_About this task_
Go through the listing and copy each line with the string "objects".

_Dataset_
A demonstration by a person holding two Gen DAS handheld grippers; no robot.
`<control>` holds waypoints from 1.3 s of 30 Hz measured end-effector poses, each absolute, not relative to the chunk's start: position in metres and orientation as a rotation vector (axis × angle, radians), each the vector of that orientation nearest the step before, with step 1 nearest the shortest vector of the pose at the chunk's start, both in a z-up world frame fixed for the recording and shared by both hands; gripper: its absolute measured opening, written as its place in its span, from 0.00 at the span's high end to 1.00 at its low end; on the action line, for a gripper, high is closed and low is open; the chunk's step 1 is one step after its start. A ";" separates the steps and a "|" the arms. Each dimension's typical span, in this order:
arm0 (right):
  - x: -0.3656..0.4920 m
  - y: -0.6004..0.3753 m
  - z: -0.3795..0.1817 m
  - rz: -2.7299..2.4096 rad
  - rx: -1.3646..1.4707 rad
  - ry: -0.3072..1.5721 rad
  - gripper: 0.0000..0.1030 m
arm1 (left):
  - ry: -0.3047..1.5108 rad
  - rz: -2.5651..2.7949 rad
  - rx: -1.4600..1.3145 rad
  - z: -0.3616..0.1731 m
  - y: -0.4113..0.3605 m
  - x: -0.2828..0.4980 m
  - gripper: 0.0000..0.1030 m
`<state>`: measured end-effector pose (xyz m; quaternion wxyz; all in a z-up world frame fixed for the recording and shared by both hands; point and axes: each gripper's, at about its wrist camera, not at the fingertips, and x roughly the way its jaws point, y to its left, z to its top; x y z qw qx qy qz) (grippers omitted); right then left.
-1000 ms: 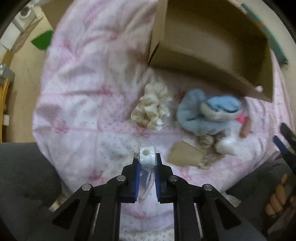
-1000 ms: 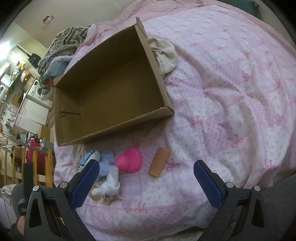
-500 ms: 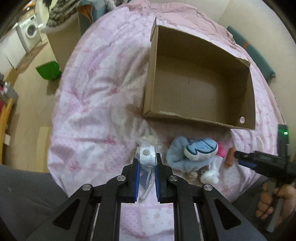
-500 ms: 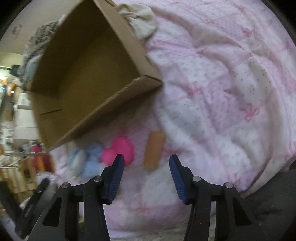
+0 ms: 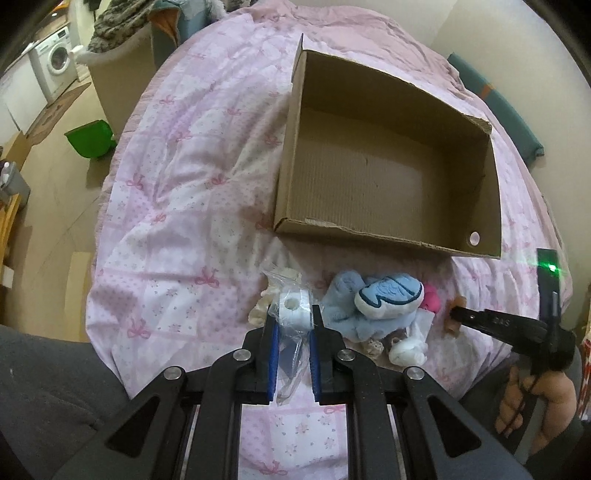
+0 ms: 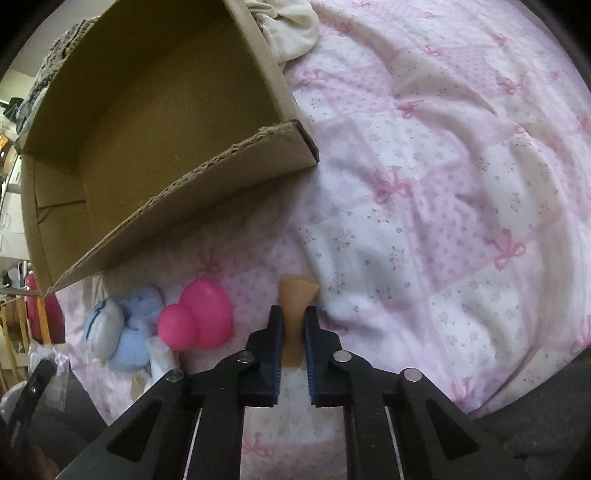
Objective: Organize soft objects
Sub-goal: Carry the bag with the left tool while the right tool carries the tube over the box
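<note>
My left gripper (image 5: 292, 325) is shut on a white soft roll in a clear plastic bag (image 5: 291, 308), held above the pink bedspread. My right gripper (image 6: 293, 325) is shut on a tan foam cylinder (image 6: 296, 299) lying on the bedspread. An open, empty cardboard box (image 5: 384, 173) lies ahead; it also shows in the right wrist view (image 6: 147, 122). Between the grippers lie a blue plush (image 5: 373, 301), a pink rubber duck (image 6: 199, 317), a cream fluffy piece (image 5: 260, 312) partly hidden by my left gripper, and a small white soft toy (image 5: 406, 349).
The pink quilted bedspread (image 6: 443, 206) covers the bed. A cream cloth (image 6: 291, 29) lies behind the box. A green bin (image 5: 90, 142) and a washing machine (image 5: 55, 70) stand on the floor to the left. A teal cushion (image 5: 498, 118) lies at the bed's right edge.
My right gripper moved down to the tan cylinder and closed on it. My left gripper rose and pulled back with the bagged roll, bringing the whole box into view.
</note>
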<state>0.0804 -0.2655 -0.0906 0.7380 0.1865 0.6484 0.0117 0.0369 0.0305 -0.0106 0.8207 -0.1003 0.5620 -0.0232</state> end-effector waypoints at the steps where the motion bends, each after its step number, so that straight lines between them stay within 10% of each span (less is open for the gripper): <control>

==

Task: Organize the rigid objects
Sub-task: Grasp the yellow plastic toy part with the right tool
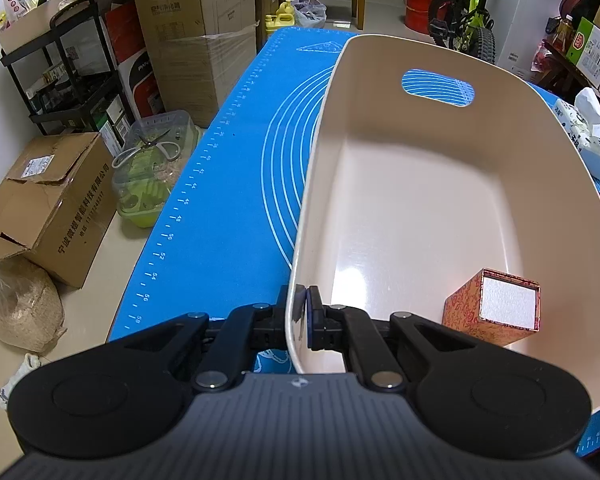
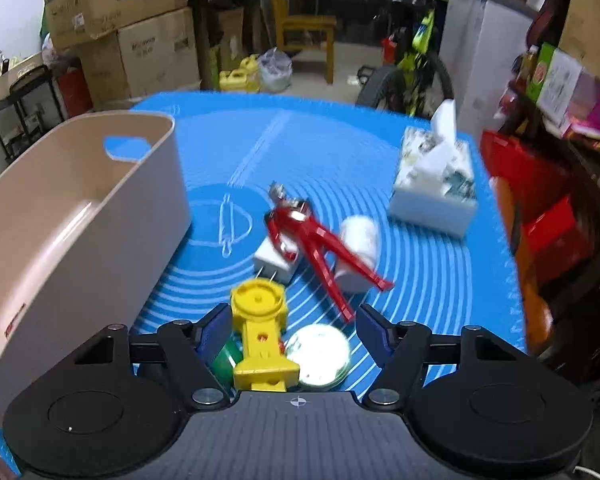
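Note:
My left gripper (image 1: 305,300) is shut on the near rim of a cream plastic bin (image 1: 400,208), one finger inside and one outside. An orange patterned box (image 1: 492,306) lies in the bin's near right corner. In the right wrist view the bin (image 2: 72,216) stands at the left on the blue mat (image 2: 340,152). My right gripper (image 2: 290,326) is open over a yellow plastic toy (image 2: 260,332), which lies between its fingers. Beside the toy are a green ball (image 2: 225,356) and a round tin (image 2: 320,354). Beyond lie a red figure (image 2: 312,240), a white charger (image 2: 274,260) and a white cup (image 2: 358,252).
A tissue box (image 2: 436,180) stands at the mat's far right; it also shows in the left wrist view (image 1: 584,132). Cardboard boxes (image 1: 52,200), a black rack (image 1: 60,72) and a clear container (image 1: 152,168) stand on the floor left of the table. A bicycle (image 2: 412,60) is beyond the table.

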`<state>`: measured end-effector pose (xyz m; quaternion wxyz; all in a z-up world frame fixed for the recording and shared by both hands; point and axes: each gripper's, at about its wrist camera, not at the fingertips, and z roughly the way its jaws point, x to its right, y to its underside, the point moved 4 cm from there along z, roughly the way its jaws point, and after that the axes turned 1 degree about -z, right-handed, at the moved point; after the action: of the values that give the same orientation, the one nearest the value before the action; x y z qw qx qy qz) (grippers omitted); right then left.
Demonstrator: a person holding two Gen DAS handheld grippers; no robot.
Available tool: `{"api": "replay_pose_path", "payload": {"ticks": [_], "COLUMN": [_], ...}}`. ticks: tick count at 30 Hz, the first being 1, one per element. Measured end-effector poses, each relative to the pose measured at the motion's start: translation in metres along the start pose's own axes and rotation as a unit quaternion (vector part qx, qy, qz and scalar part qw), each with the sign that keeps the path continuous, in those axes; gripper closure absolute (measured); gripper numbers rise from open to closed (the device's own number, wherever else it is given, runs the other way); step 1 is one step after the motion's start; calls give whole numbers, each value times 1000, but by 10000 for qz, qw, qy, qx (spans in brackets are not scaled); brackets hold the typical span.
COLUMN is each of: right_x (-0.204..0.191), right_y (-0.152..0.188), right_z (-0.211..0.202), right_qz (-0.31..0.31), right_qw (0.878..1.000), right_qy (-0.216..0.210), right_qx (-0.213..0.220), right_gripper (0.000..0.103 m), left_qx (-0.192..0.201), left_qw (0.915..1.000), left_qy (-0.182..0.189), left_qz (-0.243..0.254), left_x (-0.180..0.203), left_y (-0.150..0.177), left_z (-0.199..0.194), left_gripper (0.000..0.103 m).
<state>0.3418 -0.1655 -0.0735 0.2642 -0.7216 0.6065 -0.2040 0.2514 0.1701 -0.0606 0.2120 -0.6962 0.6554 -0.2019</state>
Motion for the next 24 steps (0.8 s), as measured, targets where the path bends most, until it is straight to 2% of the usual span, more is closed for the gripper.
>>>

_Written answer_
Objective: Organize soft objects
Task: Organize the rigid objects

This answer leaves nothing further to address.